Early Indian Religious History: Severe Problems of Chronology
I’ve been reading Geoffrey Samuel’s outstanding book The Origins of Yoga and Tantra, and I’ve been astonished by his criticisms of scholarly chronologies of the Indian subcontinent prior to 300 CE. Samuel observes that “a series of conjectural datings adopted as working hypotheses by the great nineteenth-century Indologists and Buddhologists had become a kind of received doctrine. It is now clear that many of the details are wrong and that the scheme as a whole is quite shaky and problematic….” (pg 12).
This amplifies the uneasiness I feel when I encounter historical dates for early India without rationale, with the authors frequently referring to “scholarly consensus” in a vague sort of way.

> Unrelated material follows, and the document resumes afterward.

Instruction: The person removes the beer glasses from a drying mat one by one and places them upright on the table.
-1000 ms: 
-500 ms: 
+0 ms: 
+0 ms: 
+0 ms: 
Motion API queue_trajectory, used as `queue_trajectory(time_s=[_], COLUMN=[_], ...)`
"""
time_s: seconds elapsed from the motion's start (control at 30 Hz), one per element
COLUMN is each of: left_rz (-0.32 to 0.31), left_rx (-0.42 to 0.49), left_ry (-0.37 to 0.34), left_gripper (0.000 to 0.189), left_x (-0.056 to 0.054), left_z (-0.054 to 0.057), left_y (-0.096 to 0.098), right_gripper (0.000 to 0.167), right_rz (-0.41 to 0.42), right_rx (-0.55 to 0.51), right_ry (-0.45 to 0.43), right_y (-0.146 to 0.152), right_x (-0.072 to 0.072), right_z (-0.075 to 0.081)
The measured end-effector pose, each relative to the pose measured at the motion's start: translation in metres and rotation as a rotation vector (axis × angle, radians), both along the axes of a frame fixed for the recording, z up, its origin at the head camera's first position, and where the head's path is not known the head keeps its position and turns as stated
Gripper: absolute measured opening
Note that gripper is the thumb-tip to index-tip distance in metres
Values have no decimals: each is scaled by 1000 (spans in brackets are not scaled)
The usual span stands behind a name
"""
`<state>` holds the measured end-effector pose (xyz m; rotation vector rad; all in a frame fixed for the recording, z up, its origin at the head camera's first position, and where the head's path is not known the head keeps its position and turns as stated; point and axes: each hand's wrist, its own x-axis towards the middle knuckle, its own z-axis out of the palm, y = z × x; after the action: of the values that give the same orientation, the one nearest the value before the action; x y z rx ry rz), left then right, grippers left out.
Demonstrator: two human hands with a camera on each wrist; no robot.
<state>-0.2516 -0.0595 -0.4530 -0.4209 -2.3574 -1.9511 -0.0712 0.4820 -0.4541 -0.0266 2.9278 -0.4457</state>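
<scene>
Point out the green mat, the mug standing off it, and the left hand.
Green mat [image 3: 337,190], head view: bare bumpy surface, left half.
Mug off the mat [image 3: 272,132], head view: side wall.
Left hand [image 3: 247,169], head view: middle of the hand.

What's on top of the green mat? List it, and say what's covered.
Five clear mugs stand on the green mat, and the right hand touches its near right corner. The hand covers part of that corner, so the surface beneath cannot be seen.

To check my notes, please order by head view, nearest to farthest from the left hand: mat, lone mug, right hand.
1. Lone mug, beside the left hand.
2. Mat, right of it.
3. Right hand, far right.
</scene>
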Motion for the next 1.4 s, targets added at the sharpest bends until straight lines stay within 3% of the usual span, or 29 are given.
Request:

I knew the chronology was conjectural, but I am startled by how bad the situation actually is. “For the whole of the first millennium BCE there is only one reliable fix point,” he writes, “the invasion of Alexander in 329 to 325 BCE, which coincided with the rise to power of Candragupta, the founder of the Mauryan empire. Everything else – the datings for Aśoka (including the dates of the Aśokan inscriptions), the Buddha, Mahāvīra, the Upaniṣads and the guesstimates for the Vedic texts – is inference and guesswork on the basis of this one figure.” (pg. 22)
References
Samuel G. The Origins of Yoga and Tantra. Cambridge University Press. 2008.